Now, believe it or not, they want you to think that it
was the CIA that got it wrong. That it was the CIA
that presented the White House with alarmist
intelligence about the supposed threat from Iraq. And
that—acting on the CIA’s conclusions—the White House
and Pentagon went to war. David Kay, who helped lead
the snark hunt in Iraq that failed to find a thing,
now says that the CIA owes Bush an apology, that he
could find no evidence of political pressure on the
CIA, and that it was all just a big mistake. “Sorry,
world,” says Kay. “It was the CIA’s fault.”
Yet Bush isn’t quite ready himself to go to war with
the CIA—don’t expect him to demand an apology anytime
soon.
That’s the secret behind the White House’s decision to
support an investigation into the Iraq intelligence
mess. Faced with the nonexistence of WMD in Iraq, the
White House finally realized that it couldn’t keep
saying, in effect, “Wait a little longer. We’ll find
them.” (Or, as Bush actually did say last summer, “We
found them.”)
But the president couldn’t attack the CIA himself. Not
only would that look silly and unpresidential, but it
would probably unleash a flood of resignations, op-eds
by former CIA officials, leaks to the media by current
ones, and more. The CIA may not be very good at covert
operations, but they’d manage to run an effective one
against the White House.
So, aided by the malleable Kay, the White House
decided to punt, calling for one of those
Kissingeresque blue-ribbon commissions that will
report back in, oh, say, 2005. And though its scope is
supposedly undecided as yet, you can count on it
picking apart years of CIA reports on Iraq while
avoiding an inquiry into Cheney’s office and the
Pentagon’s Shulsky-Wurmser Office of Special Plans.
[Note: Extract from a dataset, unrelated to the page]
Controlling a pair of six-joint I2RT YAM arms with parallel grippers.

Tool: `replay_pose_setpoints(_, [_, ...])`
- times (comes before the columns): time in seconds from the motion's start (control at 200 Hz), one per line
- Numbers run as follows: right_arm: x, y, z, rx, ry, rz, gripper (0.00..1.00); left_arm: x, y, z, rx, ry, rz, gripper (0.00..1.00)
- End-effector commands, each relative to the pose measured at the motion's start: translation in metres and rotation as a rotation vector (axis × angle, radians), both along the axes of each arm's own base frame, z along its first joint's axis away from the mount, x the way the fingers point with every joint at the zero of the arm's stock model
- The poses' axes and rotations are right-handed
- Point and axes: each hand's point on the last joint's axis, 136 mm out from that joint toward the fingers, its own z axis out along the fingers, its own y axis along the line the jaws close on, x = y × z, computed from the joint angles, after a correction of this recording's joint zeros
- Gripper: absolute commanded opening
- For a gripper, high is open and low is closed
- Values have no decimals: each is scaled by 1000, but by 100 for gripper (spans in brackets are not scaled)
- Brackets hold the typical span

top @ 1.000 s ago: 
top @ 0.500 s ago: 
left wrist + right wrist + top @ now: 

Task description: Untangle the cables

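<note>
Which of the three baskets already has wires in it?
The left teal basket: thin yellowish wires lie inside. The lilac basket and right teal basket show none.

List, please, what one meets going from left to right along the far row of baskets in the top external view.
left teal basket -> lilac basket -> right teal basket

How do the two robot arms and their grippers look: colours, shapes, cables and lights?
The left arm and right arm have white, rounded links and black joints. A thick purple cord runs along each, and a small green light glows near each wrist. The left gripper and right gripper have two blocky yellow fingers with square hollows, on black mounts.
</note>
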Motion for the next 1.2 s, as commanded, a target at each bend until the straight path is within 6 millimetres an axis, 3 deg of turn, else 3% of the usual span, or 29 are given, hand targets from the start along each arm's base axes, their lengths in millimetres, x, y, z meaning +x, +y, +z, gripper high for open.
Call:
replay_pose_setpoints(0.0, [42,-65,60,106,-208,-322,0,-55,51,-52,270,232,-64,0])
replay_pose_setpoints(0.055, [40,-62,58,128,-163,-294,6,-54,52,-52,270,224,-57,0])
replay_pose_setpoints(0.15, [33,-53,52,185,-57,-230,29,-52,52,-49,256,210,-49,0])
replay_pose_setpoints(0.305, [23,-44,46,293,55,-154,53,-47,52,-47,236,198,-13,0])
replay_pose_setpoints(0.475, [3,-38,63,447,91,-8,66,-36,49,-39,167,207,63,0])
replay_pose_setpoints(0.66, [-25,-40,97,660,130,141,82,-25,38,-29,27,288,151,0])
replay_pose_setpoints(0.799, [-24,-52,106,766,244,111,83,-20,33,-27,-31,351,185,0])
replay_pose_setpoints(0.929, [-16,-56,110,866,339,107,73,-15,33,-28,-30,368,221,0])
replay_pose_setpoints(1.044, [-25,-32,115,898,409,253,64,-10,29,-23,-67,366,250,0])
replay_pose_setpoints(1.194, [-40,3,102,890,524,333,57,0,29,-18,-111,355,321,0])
Same in Congress: the GOP-led intelligence committees
have no intention of investigating the politically
explosive Cheney-OSP nexus, and they’re resisting
Democratic demands for a wider inquiry.
The only important question doesn’t have anything to
do with the commission the White House wants—whose
conclusions will probably end up on President Kerry’s
desk, anyway—or with the weak-kneed congressional
panels. That question is: do the Democrats have the
courage to make the Bush-Cheney lies and exaggerations
over Iraq a campaign issue? Stay tuned.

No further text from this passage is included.